When data is put on the output FIFO, via code such as myLink.raw.oData = 0x00; the oState variable will become the value ADDED. If the FIFO became full as a result of that action, it will then changed to FULL. If the FIFO was full when the byte was attempted to be added to the FIFO, the oState variable will not go through the ADDED state but rather go directly to the OVERRUN state.

The transmission system inside SHIPEngine will automatically begin sending the data out the communications channel. It removes items from the head of the oData FIFO and spools it out the port. When it does the removal, REMOVED state event on oState will be generated and a subsequent EMPTY state will be generated if the FIFO became empty as a result of that removal.
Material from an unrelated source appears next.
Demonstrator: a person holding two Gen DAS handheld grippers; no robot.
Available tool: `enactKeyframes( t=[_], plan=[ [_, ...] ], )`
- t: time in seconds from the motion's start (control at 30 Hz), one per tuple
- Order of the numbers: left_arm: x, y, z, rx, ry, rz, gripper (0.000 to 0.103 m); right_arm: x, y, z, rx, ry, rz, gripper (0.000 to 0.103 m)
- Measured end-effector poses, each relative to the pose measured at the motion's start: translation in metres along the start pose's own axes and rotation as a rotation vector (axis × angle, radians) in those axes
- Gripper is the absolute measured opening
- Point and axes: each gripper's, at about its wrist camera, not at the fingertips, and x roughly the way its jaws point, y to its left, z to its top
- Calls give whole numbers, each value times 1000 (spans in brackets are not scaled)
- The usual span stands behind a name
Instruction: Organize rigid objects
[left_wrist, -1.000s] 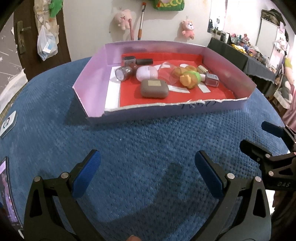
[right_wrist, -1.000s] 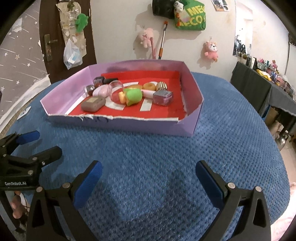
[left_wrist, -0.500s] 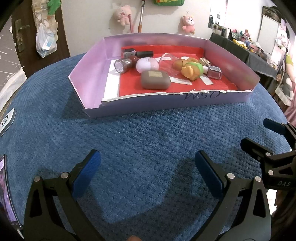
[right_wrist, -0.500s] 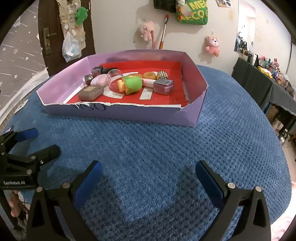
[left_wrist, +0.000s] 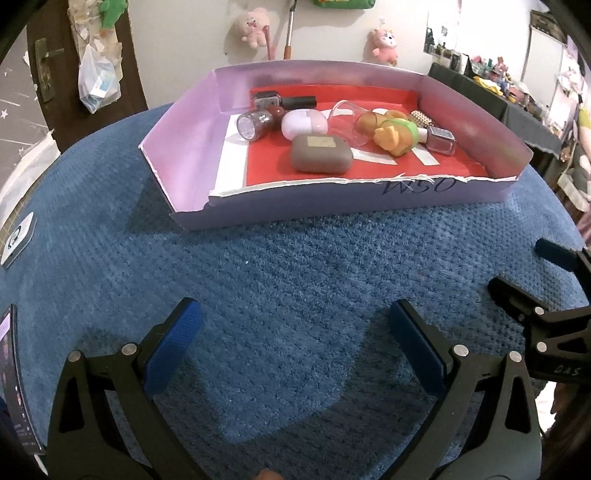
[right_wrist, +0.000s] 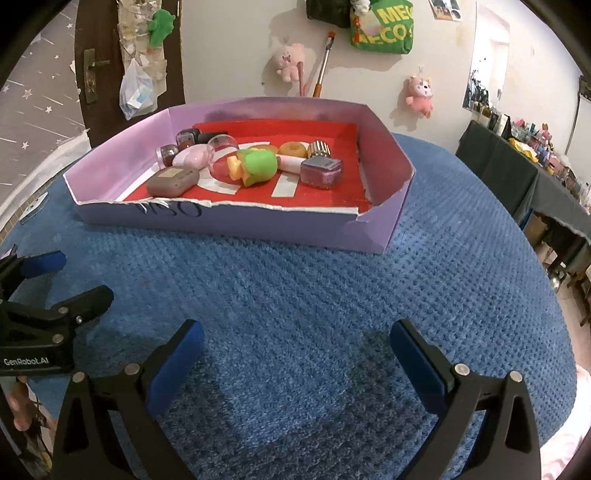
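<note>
A shallow purple box (left_wrist: 369, 201) (right_wrist: 236, 225) with a red floor sits on the blue cloth. Inside lie a brown earbud case (left_wrist: 320, 154) (right_wrist: 172, 181), a pink oval case (left_wrist: 303, 123), a clear dome (left_wrist: 347, 120), an orange and green toy (left_wrist: 397, 136) (right_wrist: 255, 166), and nail polish bottles (left_wrist: 439, 140) (right_wrist: 320, 172). My left gripper (left_wrist: 291, 332) hovers open over bare cloth, short of the box. My right gripper (right_wrist: 295, 343) is open too, also nearer than the box and holding nothing. Each gripper shows at the other view's edge.
The blue cloth (left_wrist: 277, 266) covers a round table whose edge curves away on both sides. A phone (left_wrist: 14, 373) and a white card (left_wrist: 16, 240) lie at the left rim. Behind are a wall with plush toys, a door and a cluttered dark table (right_wrist: 517, 162).
In both views the box sits slightly differently in frame and the writing on its front wall now shows more; both grippers stay open and empty.
</note>
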Motion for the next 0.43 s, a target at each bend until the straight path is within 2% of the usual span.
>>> enactKeyframes(
  t=[0.43],
  plan=[
    [0,0,-1,-8,3,-8,103,3,-3,-2,24,7,15,103]
  ],
)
An UNDERRUN event will never be generated on oState.

The oState variable has the very unusual property in SHIP of generating events when updated, even if unchanged. In other words, unlike almost all other properties and values in SHIP, when the oState has a repeated REMOVED activity (for example) an event will be generated for both even though the value of oState has not changed.

Therefore, using listener nodes and scripts you could actually count up on ADDED events and down on REMOVED events an know at any given time how many items were in the output oData FIFO.

For very low frequency output data, you can just send bytes (data) using simple assignments as desired, for example myLink.raw.oData = 0x01; in any context such as when a button on the screen is pressed. In these cases, the likelihood of FIFO full/overrun is minimal with a reasonable baud rate.

However, if the frequency of output data updates is higher as compared to the baud rate such that there is a danger of overrun of the output FIFO — for example, by assigning oData rapidly in succession to the point the output FIFO is over-full and generates the OVERRRUN event — you must perform these assignments in a more structured way. There are many GUI-application dependent factors in how you do this. For example, this condition may be something you want to tell the user to “please wait” while the FIFO empties and all the messages go out, or this condition may be something you can ignore and the output request could be something you can retry later.

One way to watch for and handle this condition is, for example:

  1. create a holding variable (for example, called oDataReady) as a Boolean with initial value true.
  2. ensure that variable/listener is at the beginning of the layout tree so it is always processed early when oState changes
  3. create a listener under that variable that, when oState is FULL sets that boolean false and when oState is REMOVED sets it to true.
  4. when you want to send out a value, test that variable is true. If not, the FIFO is full and you cannot send one at that time without risking an OVERRUN
Receiving Data In

If your GUI needs to wait for and process incoming objects, create a listener on your iState linkvar and set a condition looking specifically for the “ADDED” state:

This listener will wake up every time a new state happens on the iState linkvar. In this case, the condition property is testing that event to ensure it is the ADDED event. If it is, any enclosed script will be run.

For example, if this listener is inside a text node, and you want the text to change automatically to reflect the incoming Byte, you can make the structure look like this:

Note carefully that this action of “fetching” from iData in the text assignment removes the item from the FIFO. If you need multiple places in your GUI to access this new data item, you must create a holding variable in your GUI for this incoming value and assign iData to that holding variable and all the “consumers” of that data should access that holding variable. This mechanism ensures only one retrieval per incoming item.

The iState variable has the very unusual property in SHIP of generating events when updated, even if unchanged. In other words, unlike almost all other properties and values in SHIP, when the iState has a repeated REMOVED activity (for example) an event will be generated for both even though the value of iState has not changed.